Your instructions
Locate each line below that includes "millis" and reproduce it.

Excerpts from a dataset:
┌────────
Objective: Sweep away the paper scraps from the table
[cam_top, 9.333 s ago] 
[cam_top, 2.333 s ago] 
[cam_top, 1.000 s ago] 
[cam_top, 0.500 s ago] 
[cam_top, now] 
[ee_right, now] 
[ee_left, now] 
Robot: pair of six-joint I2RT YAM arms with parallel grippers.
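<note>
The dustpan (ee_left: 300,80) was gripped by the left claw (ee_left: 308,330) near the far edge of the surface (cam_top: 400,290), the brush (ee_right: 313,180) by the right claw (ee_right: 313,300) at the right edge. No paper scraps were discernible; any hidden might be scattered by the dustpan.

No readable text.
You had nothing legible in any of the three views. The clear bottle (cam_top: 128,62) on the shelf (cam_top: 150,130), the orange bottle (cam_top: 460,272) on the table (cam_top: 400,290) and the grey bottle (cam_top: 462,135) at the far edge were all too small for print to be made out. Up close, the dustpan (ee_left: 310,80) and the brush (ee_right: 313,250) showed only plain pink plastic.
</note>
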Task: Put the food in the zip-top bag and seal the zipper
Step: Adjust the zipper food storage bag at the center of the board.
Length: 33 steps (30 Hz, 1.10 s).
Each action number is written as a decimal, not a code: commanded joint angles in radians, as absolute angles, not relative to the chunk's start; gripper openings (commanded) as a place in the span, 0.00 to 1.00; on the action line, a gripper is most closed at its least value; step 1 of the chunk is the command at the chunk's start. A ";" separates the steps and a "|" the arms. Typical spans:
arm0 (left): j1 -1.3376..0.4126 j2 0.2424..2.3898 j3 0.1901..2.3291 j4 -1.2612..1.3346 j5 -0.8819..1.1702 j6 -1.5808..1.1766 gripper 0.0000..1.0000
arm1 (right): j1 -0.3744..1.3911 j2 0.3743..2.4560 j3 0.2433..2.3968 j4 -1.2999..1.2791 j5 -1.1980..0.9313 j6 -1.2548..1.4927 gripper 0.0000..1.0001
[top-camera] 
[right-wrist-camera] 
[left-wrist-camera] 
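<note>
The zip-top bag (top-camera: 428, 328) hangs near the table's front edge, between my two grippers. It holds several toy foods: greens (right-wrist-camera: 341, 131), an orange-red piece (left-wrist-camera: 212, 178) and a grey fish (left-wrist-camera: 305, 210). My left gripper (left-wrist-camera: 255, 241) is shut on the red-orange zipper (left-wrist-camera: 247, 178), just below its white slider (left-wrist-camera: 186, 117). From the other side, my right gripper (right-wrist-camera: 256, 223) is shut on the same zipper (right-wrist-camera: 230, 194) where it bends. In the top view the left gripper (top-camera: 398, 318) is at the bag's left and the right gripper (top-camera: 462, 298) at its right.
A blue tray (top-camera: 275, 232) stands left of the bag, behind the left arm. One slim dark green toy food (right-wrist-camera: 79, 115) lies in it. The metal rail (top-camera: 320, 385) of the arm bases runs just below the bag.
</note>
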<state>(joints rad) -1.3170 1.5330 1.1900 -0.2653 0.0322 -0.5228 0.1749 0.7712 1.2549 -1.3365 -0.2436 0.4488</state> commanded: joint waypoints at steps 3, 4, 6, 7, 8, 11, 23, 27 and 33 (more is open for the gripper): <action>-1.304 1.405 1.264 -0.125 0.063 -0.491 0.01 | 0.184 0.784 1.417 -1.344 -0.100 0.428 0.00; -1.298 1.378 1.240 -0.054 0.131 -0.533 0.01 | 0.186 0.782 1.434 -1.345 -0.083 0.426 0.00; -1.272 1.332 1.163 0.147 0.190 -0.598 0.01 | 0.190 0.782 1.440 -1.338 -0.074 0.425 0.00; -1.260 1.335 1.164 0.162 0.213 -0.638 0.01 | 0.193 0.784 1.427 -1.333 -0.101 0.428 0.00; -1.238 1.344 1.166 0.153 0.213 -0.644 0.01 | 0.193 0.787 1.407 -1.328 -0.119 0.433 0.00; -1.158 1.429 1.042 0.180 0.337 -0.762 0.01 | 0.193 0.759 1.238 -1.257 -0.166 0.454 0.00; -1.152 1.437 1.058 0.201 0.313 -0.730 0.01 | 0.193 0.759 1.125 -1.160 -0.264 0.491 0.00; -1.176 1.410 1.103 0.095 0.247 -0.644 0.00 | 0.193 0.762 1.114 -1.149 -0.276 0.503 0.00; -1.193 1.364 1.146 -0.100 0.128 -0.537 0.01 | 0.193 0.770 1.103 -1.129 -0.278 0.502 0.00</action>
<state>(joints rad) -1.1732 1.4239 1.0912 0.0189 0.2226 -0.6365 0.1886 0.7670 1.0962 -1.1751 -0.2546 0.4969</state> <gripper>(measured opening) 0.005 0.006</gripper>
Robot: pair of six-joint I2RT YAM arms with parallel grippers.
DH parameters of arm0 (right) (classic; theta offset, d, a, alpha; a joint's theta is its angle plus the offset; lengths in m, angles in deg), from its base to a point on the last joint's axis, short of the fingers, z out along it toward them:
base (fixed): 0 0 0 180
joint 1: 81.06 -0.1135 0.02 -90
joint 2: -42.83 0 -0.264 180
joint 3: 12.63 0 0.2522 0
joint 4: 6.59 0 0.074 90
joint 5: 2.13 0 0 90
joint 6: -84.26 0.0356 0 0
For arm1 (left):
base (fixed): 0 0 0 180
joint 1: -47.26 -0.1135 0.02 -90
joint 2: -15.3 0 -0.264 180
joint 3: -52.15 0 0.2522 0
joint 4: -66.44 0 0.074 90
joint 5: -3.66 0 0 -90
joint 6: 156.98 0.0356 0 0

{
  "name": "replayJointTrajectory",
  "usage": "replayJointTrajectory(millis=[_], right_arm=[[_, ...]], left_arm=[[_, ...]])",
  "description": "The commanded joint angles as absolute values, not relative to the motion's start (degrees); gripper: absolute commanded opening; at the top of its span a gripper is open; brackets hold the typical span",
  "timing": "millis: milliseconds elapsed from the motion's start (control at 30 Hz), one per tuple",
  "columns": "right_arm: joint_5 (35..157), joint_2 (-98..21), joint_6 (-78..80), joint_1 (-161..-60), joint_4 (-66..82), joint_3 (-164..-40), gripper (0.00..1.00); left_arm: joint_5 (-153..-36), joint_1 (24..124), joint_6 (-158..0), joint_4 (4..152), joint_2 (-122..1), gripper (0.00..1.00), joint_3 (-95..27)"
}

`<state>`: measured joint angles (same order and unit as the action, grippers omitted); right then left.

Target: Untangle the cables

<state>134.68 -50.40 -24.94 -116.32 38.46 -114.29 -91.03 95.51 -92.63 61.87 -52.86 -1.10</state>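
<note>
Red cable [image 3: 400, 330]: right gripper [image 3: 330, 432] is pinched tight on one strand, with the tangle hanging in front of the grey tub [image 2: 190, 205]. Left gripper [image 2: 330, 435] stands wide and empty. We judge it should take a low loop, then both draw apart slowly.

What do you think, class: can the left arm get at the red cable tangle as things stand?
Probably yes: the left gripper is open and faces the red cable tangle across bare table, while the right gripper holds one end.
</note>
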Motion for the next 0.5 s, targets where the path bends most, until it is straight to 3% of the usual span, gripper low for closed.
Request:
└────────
Response below
  "usage": "replayJointTrajectory(millis=[_], right_arm=[[_, ...]], left_arm=[[_, ...]])",
  "timing": "millis: milliseconds elapsed from the motion's start (control at 30 Hz), one per tuple",

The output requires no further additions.